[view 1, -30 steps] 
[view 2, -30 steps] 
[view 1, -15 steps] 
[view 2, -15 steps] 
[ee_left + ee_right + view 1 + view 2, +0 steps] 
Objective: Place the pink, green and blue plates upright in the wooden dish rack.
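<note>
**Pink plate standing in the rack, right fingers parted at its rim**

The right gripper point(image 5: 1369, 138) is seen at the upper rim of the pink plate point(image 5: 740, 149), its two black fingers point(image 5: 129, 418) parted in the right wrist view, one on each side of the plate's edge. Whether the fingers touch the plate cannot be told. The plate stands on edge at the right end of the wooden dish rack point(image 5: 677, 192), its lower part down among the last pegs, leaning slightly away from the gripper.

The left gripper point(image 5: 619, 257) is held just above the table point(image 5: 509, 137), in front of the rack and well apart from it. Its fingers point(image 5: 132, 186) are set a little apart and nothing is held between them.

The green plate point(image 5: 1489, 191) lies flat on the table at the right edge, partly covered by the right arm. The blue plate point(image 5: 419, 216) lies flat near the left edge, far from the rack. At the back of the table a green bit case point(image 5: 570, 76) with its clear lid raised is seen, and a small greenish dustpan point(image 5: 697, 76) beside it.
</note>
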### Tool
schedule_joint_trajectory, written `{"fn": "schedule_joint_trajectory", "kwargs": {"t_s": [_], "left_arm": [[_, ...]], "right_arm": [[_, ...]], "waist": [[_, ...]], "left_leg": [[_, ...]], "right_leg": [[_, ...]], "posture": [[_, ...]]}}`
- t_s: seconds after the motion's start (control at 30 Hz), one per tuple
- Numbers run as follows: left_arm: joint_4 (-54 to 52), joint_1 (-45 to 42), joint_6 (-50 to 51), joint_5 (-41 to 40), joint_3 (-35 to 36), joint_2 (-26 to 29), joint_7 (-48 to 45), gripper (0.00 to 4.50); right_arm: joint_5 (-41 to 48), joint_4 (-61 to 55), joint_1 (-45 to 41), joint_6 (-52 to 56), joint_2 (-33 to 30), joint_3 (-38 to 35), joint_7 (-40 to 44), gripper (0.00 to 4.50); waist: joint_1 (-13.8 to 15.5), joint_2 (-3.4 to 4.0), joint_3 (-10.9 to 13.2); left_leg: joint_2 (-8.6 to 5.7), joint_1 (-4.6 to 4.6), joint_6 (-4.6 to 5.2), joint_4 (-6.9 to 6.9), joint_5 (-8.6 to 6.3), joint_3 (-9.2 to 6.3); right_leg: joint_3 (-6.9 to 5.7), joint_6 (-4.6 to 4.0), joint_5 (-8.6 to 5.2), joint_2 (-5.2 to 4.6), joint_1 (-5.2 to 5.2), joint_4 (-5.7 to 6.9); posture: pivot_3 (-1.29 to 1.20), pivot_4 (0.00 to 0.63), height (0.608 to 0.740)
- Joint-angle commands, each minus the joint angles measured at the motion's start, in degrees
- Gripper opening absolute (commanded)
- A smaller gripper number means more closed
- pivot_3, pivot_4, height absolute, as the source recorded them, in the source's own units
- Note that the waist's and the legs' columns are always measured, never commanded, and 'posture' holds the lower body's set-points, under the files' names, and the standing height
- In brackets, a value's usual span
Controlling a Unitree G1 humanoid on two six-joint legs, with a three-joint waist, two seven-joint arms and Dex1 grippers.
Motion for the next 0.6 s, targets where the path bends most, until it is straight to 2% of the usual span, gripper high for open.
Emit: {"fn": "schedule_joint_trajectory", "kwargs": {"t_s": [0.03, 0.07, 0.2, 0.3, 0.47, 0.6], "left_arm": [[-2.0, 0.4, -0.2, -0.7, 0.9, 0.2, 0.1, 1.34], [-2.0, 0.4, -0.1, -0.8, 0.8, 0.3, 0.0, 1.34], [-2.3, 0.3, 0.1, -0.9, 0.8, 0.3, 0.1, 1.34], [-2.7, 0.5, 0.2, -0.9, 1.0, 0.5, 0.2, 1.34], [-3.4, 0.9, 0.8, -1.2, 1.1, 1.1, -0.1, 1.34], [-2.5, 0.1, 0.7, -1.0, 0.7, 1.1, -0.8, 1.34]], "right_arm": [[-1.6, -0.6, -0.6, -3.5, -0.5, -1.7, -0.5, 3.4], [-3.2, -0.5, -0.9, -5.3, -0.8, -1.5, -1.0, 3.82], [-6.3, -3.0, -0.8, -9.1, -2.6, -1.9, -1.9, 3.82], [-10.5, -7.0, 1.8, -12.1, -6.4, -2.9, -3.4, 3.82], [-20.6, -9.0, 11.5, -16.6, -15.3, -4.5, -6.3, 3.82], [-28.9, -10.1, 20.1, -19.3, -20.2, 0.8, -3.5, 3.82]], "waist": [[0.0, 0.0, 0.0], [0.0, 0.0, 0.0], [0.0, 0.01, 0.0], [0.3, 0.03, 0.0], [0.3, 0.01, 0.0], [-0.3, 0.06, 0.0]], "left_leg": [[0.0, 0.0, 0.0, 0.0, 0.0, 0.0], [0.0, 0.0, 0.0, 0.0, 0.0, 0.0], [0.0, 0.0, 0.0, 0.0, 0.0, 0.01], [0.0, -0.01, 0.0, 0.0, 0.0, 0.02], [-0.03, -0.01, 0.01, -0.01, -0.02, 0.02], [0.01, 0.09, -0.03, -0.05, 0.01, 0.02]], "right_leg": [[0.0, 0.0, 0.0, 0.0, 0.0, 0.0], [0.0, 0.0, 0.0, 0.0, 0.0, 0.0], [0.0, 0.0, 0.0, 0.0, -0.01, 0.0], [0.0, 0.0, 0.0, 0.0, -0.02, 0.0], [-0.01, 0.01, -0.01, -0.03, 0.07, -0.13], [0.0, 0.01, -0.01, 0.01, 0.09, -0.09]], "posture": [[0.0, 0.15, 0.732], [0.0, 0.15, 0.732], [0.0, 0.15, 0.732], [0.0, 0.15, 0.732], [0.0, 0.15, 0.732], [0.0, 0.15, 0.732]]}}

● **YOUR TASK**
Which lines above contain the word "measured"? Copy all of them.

● **THE COMPLETED TASK**
- Joint-angle commands, each minus the joint angles measured at the motion's start, in degrees
- Note that the waist's and the legs' columns are always measured, never commanded, and 'posture' holds the lower body's set-points, under the files' names, and the standing height

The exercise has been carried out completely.